> _Exercise goal_
Below are records; copy every line among them that contains the word "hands".

Stored dataset items:
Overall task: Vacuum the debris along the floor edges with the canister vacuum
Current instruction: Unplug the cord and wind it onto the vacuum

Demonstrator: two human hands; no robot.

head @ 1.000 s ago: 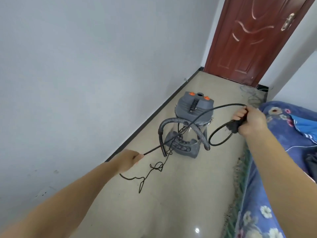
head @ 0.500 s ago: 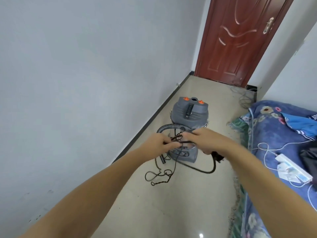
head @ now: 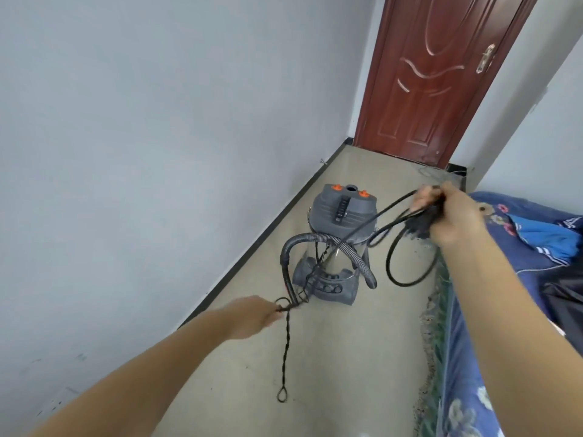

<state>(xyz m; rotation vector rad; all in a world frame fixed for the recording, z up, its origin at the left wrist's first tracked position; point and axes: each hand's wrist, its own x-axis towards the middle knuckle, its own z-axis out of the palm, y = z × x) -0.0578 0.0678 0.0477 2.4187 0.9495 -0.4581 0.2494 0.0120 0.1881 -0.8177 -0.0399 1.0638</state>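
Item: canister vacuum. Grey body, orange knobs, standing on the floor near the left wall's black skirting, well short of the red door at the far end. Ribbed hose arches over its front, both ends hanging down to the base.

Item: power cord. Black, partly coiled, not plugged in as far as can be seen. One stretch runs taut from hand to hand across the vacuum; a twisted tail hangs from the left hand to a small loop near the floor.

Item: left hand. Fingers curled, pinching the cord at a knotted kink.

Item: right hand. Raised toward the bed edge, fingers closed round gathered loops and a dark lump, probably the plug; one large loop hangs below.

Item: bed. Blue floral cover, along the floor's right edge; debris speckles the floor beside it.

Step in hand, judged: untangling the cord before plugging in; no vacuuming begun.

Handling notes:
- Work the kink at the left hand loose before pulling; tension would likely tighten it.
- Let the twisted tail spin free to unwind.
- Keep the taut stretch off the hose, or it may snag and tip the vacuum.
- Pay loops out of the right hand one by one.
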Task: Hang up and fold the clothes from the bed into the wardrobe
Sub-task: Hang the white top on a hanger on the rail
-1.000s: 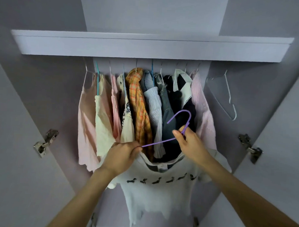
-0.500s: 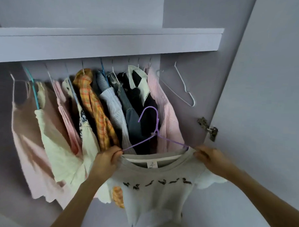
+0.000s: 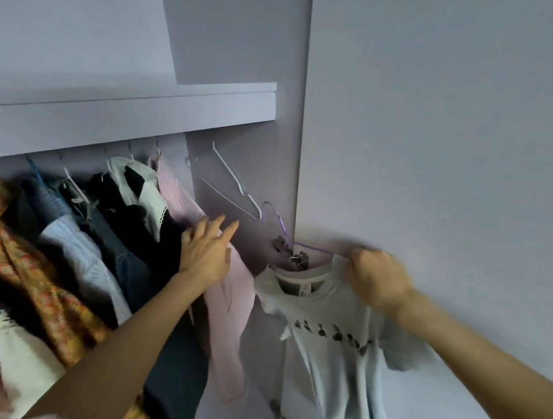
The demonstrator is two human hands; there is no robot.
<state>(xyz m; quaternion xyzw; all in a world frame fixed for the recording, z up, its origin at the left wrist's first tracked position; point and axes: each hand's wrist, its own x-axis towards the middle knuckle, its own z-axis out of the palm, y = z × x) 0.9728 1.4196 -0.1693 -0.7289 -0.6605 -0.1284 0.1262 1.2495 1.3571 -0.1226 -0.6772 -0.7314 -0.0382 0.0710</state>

> _Expected answer_
Demonstrator: two human hands; no robot.
The demonstrator is two human hands; there is no robot.

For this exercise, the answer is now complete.